Instructions to follow:
Please give back only the lines below from the one containing "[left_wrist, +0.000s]" to the one containing "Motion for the", each repeated word for word, both ends included.

[Dataset items]
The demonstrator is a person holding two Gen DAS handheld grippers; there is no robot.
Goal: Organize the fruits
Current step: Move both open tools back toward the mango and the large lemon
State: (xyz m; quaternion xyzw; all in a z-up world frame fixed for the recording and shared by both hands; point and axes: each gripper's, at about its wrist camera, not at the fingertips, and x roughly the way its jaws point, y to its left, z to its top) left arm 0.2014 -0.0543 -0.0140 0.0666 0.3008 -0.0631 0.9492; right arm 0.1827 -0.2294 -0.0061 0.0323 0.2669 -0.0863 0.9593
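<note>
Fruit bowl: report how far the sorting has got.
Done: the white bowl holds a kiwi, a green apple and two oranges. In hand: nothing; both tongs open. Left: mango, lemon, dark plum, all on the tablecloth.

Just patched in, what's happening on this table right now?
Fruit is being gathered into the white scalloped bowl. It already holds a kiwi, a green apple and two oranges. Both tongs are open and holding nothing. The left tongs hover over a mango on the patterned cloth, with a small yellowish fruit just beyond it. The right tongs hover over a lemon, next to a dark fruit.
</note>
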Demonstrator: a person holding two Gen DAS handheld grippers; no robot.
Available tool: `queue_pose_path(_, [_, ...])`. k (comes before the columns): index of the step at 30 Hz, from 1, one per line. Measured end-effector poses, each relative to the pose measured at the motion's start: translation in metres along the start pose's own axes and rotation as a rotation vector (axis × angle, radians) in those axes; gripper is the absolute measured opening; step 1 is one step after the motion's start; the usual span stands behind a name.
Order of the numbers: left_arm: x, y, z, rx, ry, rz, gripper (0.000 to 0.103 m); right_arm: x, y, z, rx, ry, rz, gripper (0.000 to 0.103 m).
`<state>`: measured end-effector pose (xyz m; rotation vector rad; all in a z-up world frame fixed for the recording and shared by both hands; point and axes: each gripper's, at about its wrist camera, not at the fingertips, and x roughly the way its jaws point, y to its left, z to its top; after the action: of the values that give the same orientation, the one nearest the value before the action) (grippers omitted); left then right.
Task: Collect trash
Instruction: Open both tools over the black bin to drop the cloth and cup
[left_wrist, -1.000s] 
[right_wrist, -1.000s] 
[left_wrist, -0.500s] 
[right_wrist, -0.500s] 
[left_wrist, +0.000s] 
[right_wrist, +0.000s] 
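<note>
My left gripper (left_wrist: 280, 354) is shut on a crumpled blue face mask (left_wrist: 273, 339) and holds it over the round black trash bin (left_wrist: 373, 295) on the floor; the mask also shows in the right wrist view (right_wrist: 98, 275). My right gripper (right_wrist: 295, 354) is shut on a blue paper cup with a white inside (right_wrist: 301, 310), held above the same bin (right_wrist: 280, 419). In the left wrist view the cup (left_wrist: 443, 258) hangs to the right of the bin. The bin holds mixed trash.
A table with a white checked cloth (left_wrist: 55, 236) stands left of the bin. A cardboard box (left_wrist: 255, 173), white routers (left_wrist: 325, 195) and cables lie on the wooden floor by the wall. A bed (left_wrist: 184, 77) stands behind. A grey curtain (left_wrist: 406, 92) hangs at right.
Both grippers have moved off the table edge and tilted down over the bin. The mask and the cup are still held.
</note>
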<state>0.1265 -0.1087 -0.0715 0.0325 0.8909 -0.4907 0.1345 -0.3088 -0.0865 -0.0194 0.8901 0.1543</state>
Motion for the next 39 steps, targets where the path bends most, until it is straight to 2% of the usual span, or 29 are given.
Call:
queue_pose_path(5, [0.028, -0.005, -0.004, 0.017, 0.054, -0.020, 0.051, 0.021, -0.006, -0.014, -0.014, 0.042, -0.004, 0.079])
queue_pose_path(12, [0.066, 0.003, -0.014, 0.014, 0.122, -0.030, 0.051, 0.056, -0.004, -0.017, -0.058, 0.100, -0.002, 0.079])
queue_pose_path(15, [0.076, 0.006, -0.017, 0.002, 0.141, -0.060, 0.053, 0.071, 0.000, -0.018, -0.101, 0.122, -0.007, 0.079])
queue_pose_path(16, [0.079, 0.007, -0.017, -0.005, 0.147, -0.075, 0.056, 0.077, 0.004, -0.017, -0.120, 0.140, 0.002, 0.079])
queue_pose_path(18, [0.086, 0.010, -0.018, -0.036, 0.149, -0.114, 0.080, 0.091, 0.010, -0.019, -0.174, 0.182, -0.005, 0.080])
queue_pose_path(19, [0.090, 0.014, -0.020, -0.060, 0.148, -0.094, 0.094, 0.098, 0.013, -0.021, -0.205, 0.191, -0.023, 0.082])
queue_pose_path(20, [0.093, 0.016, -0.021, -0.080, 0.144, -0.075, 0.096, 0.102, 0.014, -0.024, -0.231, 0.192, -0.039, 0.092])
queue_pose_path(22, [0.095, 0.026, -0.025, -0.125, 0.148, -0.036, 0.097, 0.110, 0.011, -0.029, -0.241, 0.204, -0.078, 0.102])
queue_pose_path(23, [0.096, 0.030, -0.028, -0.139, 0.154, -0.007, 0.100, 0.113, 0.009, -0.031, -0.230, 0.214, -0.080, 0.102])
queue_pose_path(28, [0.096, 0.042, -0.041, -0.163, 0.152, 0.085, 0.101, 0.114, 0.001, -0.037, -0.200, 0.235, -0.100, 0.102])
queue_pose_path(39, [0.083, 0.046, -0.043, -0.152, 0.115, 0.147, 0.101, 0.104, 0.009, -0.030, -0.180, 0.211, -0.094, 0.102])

Problem solution:
[left_wrist, +0.000s] 
[right_wrist, +0.000s] 
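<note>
My left gripper (left_wrist: 280, 354) is shut on a crumpled blue face mask (left_wrist: 273, 339) and holds it over the round black trash bin (left_wrist: 373, 295) on the floor; the mask also shows in the right wrist view (right_wrist: 98, 275). My right gripper (right_wrist: 295, 354) is shut on a blue paper cup with a white inside (right_wrist: 301, 310), held above the same bin (right_wrist: 280, 419). In the left wrist view the cup (left_wrist: 443, 258) hangs to the right of the bin. The bin holds mixed trash.
A table with a white checked cloth (left_wrist: 55, 236) stands left of the bin. A cardboard box (left_wrist: 255, 173), white routers (left_wrist: 325, 195) and cables lie on the wooden floor by the wall. A bed (left_wrist: 184, 77) stands behind. A grey curtain (left_wrist: 406, 92) hangs at right.
Both grippers have moved off the table edge and tilted down over the bin. The mask and the cup are still held.
</note>
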<state>0.1265 -0.1087 -0.0715 0.0325 0.8909 -0.4907 0.1345 -0.3088 -0.0865 -0.0194 0.8901 0.1543</state>
Motion for the next 39 steps, targets where the path bends most, until it is straight to 2% of the usual span, or 29 are given.

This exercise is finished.